TASK TO COMPLETE => Line by line, the data below should be set down unchanged, with images excluded.
PROVIDED MATERIAL: Begin
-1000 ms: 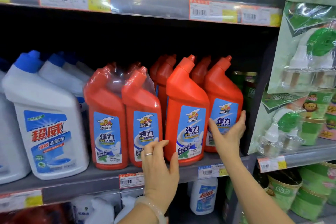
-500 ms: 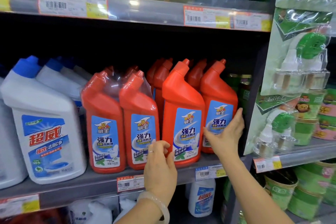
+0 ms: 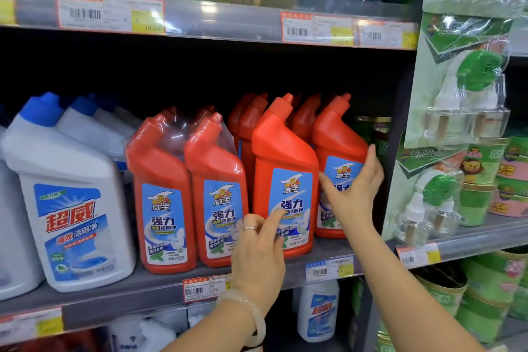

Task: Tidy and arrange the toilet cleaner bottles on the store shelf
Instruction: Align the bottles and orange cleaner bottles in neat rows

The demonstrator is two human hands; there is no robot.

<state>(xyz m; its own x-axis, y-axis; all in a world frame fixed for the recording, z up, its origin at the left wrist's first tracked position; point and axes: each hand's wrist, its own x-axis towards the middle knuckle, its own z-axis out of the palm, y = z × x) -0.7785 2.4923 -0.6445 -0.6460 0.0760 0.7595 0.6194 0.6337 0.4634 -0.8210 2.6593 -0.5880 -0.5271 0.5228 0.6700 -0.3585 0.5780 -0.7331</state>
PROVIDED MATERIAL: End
ANSWER BOX =>
-1000 ms: 
-500 ms: 
+0 ms: 

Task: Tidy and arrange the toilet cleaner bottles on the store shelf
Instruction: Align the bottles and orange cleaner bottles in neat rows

The demonstrator is two human hands; there is no robot.

<state>(xyz m; its own x-axis, y-axis; all in a world frame fixed for the recording, z up, its origin at the left wrist's first tracked position; point and axes: each hand's wrist, its own x-axis towards the middle knuckle, its own z-axis out of the palm, y = z × x) -0.7785 2.4923 -0.6445 -0.6460 0.0760 0.7595 0.6194 0.6337 0.4634 -0.8210 2.6593 -0.5880 -0.5271 0.5228 0.6700 -0.3585 0.5780 -0.7331</state>

The output has nothing more to it.